La arrogancia que caracteriza la actuación de Washington en la arena internacional- sanciones a Rusia, China, Cuba y Venezuela con permanente lenguaje amenazador- apenas asomó las garras en esa comparecencia para reconocer el fracaso de 20 años de ocupación en ese país del sudoeste asiático.
El esfuerzo por dorar la píldora al decir que no quiere dejar a un quinto mandatario estadounidense la situación en torno al conflicto afgano dejó mucho que desear en boca de Biden, quien leyó una declaración minuciosamente preparada con el objetivo de disimular el pánico real proveniente de Kabul.
Decir que cuando Estados Unidos y sus aliados completen la evacuación de tropas y personal civil habrá terminado la guerra allí es de cierta manera un reconocimiento de que ellos están en la génesis del problema y corrobora que mintieron cuando lo invadieron.
Afirmar que no lamenta la decisión de retirarse, calificar de éxito de su política el asesinato de Osama Bin Laden y colocar como un logro que no mandará a más soldados estadounidenses a morir en una guerra civil que no es del interés de Washington resulta, cuando menos, un rosario de contradicciones difícil de digerir.

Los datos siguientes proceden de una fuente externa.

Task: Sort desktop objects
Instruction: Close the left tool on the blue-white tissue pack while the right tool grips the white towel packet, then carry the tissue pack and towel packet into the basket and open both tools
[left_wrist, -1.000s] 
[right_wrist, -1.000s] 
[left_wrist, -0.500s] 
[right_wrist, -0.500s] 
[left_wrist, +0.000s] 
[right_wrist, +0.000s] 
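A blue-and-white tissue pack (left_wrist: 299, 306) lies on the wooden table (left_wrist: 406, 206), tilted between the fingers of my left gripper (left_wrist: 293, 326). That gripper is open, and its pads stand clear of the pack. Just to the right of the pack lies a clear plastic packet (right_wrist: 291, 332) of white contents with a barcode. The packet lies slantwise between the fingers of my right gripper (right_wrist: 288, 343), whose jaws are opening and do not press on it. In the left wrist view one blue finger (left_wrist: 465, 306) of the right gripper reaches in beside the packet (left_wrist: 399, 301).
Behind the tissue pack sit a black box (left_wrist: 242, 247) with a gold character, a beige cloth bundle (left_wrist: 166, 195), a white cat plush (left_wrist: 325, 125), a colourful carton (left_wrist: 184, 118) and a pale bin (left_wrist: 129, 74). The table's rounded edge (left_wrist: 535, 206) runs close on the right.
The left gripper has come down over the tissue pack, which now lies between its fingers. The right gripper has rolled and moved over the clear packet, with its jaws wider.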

El rápido desenlace de los acontecimientos en la tierra de los afganos- en menos de 90 horas ocurrió los que los cerebros de los servicios de inteligencia estadounidenses predijeron para 90 días- es la mejor demostración de que su presidente acude ante la opinión pública para intentar ‘pasar gato por liebre’.

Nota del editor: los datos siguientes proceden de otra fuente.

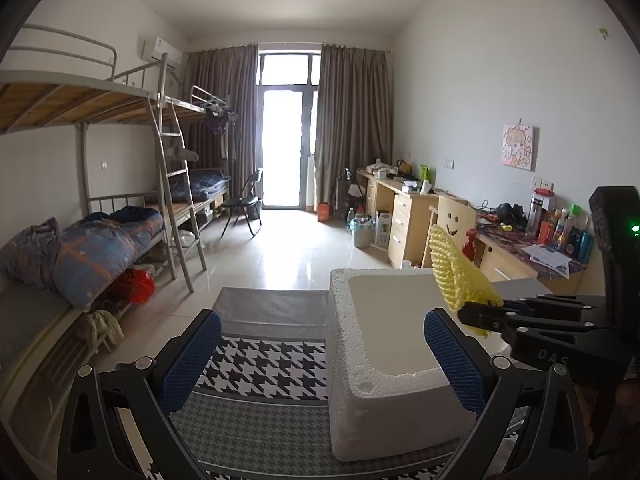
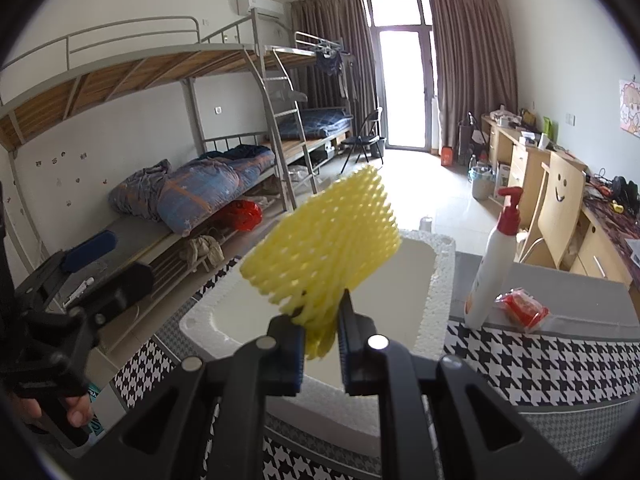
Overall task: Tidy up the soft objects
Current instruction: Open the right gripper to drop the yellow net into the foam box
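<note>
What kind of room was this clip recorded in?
Most likely a shared dormitory room. Metal bunk beds with rolled bedding line one wall, a row of cluttered wooden desks lines the other, and a curtained balcony door closes the far end.

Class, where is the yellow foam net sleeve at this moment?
The yellow foam net sleeve is pinched in the right tongs, held up above the open white foam box; the left wrist view shows it at right.
</note>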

Las prolongadas negociaciones con los representantes del Talibán en Doha, los empeños de la maquinaria militar yanqui para entrenar un poderoso ejército afgano y el intercambio de visitas para apuntalar a un gobierno que le fuera afín se vinieron abajo como castillo de naipes y los tanques pensantes del Pentágono, la CIA y el Departamento de Estado no saben ahora qué decir.
La toma del aeropuerto de Kabul y el control del tráfico aéreo por el nuevo contingente bélico de Estados Unidos dan la justa medida del desconcierto reinante en Washington y las capitales aliadas.
Quienes estuvieron alguna vez en ese país y se familiarizaron con las modalidades para operar el movimiento de aeronaves en ese sitio saben lo complejo que puede ser aterrizar y despegar en caso de que una fuerza beligerante decida poner obstáculos a ello, un entorno varias veces peor que el del ahora recordado Saigón.
Ello permite predecir que las imágenes que podrían verse- si es que se trasmiten- de la desesperación de miles y miles de personas por querer salir de allí, resultarían mucho más dramáticas y desmoralizadoras que las de entonces.
Y mientras Biden y sus asesores se devanan los sesos para decidir qué hacer y- sobre todo en el mundo mediático de hoy- cómo presentarlo a la opinión pública, los líderes talibán se apoltronaron en el Palacio Presidencial de Kabul, no dan muestras de tener apuros y sueltan a cuentagotas las decisiones sobre el gobierno que quieren.
El tono amenazante de la Casa Blanca de que cualquier acción contra su contingente recibirá una respuesta rápida y contundente y la afirmación de que cuentan con la tecnología necesaria para golpear a distancia es más para el consumo interno en Estados Unidos que para amedrentar a los nuevos poderes afganos.
Para corroborar que eso no les quita el sueño ni los atemoriza basta una hojeada al historial y el comportamiento de los talibanes desde su nacimiento.
Biden terminó su alocución dejando más dudas que certezas, de eso dio fe el murmullo de los reporteros presentes en la sala, quienes debieron conformarse con verle las espaldas al escurrirse con tanta celeridad como cuando entró.